Tutorial#

ALF is designed with modularization in mind. Unlike most RL libraries or frameworks which implement different algorithms by repeating the almost entire RL pipeline in separate source code files with little code reuse, ALF categorizes RL algorithms and distills the common structure and logic within each category, so that each algorithm only needs to implement or override its own exclusive logic.

Usually to create an ALF job, a user is expected to:

  1. write a configuration file that configures both the environment (e.g., num of parallel envs, task name, etc) and the algorithm (e.g., training schedule, algorithm networks, etc);

  2. or for customized algorithms, override some (hopefully a small number) functions of ALF provided algorithms.

After this, the ALF job can be executed to perform training, evaluation, and more.

RL training is a very complex process; some details are very tricky and error-prone, and you certainly don’t want to implement (or even touch!) the entire pipeline each time. ALF strives to provide best RL practices. Thus ALF’s modularization provides at least two benefits:

  1. Fast prototyping without worrying about breaking things.

    • If you just want to explore new models/networks of an existing algorithm on an existing task, no source code will be modified; only a python configuration file has to be set up.

    • If you want to either modify an existing environment or improve upon an algorithm, usually you only need to override some function to do so. This ensures the remaining part of the pipeline is unaffected.

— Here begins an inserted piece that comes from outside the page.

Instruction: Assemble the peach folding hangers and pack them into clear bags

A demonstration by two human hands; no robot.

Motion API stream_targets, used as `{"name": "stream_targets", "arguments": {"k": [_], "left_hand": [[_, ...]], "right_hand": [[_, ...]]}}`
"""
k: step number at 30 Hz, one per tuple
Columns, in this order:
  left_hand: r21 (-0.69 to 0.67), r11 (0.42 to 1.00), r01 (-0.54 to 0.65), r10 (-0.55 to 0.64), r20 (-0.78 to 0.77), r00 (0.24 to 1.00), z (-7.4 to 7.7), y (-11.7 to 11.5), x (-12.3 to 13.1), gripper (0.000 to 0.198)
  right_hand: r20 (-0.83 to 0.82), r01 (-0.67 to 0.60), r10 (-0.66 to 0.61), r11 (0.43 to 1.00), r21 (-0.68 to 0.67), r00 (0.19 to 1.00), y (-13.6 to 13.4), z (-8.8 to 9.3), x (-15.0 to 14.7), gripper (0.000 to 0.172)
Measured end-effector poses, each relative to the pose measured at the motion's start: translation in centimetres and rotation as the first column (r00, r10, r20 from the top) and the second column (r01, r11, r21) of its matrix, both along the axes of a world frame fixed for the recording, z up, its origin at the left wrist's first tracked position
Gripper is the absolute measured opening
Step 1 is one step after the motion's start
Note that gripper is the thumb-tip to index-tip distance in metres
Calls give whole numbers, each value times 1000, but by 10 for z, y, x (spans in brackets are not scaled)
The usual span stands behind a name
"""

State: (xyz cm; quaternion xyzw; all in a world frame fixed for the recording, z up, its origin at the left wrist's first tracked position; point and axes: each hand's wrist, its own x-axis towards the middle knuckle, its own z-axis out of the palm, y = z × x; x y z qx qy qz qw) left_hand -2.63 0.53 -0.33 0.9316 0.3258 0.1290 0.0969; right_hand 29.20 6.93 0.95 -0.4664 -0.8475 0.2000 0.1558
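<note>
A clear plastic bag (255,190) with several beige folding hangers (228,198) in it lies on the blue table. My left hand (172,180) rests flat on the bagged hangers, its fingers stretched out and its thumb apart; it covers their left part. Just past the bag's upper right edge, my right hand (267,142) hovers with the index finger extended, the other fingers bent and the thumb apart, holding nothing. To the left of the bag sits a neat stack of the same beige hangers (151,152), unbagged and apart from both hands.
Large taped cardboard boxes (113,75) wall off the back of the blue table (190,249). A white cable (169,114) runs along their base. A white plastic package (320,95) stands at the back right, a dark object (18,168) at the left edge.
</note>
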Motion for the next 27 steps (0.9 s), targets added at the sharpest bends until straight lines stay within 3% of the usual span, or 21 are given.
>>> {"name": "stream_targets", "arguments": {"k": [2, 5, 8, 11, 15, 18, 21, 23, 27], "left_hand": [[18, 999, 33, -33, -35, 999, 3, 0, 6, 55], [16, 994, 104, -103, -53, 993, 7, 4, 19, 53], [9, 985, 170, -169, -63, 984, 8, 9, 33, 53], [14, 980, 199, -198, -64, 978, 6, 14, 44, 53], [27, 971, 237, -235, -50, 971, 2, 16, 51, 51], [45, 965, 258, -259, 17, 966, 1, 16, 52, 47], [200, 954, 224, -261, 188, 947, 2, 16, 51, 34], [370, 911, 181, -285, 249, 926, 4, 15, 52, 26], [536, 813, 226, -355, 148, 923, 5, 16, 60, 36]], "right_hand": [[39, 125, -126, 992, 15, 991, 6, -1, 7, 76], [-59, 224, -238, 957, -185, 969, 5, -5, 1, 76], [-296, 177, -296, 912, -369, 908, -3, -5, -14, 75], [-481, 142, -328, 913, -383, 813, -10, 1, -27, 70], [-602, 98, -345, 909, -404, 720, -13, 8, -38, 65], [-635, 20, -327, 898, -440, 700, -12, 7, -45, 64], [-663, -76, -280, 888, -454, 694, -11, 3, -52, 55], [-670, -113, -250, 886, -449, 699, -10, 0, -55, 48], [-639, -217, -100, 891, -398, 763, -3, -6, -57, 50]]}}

  2. Reusing ALF’s carefully designed training pipeline which contains a ton of critical details and tricks that help an algorithm’s training. For example,

    • Careful handling of environment step types and their discounts,

    • Temporally independent training of a rollout trajectory if no working memory is used,

    • A convenient working memory infrastructure for easily implementing models that are stateful,

    • Automatically applying various input data transformers during rollout and training,

    • Specifying different optimizers for different sub-algorithms,

    • Exploiting a variety of Tensorboard summary utils,

    • and many more…

Below are a series of examples for writing training files using ALF, from simple to advanced usage. Each chapter is a detailed, step-by-step guide walking through key ALF concepts. All the tutorial code files can be found under <ALF_ROOT>/alf/examples/tutorial.

Note

This tutorial won’t cover the technical details of different algorithms and models, as we assume the user learns them from other resources, e.g., the original papers. We only focus on how to use ALF as a tool to write them.